▶ TASK TO CARRY OUT
Below are several records. Retype exactly those lines running from the one with "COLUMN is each" through the one with "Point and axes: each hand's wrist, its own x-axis", end lines included, and no others.

▶ DATASET RECORDS

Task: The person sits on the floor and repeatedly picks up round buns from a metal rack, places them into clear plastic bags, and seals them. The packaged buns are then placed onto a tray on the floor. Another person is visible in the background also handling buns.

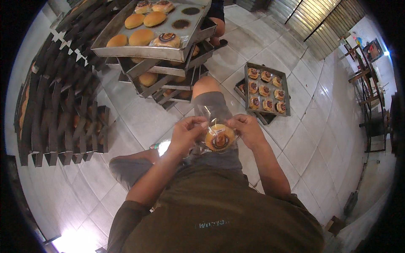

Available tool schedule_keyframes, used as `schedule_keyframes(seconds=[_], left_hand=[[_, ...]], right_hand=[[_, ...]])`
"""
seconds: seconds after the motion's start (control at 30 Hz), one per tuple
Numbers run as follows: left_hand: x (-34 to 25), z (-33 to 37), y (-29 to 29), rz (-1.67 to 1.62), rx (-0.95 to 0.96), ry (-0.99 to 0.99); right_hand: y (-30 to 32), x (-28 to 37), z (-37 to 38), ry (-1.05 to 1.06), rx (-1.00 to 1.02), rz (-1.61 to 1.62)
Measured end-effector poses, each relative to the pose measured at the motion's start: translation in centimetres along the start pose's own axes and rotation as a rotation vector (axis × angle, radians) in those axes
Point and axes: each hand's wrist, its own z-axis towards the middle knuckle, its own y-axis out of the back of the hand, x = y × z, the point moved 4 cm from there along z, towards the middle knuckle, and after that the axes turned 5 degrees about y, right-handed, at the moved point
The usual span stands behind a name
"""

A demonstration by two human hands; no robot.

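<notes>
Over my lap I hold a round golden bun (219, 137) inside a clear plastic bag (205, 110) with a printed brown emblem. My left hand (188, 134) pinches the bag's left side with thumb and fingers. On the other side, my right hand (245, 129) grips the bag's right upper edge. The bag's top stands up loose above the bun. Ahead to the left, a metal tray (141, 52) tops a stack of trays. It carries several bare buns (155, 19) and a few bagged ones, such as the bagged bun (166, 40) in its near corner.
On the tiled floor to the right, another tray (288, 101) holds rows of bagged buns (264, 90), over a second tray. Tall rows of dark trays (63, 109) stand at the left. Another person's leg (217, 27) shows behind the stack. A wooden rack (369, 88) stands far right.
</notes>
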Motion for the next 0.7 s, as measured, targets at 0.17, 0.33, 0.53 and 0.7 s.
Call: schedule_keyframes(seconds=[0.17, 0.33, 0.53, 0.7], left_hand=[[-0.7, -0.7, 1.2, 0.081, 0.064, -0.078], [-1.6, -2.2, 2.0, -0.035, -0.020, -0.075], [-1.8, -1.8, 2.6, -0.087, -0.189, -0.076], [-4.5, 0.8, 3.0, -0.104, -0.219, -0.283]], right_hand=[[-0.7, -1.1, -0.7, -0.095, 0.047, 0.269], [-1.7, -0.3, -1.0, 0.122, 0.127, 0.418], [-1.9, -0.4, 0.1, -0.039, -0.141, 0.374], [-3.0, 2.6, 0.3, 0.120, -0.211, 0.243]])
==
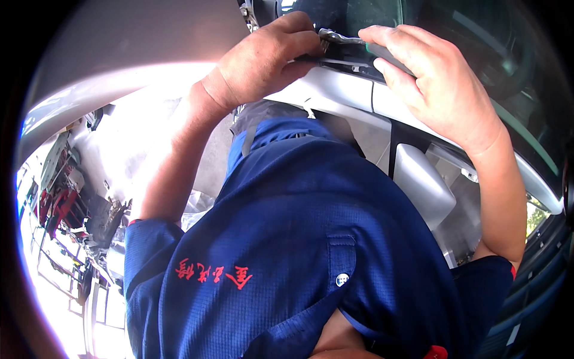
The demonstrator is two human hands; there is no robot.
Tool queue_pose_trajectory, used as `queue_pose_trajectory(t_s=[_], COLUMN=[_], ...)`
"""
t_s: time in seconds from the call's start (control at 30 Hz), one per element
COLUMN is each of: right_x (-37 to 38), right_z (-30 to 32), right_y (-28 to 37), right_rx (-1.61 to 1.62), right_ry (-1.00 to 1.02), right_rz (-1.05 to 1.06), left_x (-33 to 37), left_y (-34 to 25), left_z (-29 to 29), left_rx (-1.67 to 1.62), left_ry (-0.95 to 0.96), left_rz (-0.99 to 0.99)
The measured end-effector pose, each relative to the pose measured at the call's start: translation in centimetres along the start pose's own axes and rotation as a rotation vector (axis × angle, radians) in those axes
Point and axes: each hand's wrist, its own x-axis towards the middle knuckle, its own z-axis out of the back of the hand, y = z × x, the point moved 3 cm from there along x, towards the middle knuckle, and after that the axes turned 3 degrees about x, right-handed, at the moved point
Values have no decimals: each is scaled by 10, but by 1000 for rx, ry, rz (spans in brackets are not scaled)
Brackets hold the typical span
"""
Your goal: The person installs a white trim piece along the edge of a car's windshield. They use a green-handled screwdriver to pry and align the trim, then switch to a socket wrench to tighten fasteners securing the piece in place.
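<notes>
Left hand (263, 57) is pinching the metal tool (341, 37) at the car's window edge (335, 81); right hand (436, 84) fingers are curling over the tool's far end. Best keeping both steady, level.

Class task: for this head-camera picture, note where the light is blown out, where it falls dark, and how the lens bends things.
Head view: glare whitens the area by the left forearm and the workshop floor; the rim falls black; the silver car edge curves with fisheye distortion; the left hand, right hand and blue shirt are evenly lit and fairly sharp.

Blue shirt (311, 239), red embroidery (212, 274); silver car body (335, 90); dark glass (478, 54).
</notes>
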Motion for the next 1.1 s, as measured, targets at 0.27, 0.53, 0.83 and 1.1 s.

▶ YOUR SOLUTION
COLUMN is each of: right_x (-37 to 38), right_z (-30 to 32), right_y (-28 to 37), right_rx (-1.61 to 1.62), right_ry (-1.00 to 1.02), right_rz (-1.05 to 1.06), left_x (-33 to 37), left_y (-34 to 25), left_z (-29 to 29), left_rx (-1.67 to 1.62), left_ry (-0.95 to 0.96), left_rz (-0.99 to 0.99)
The measured end-effector pose, each relative to the pose measured at the call's start: translation in centimetres along the start pose's own axes and rotation as a rotation vector (axis × angle, radians) in those axes
Point and axes: each hand's wrist, its own x-axis towards the middle knuckle, its own z-axis out of the back of the hand, y = z × x, the point moved 3 cm from there along x, towards the middle knuckle, and after that the axes turned 3 degrees about x, right-handed, at the moved point

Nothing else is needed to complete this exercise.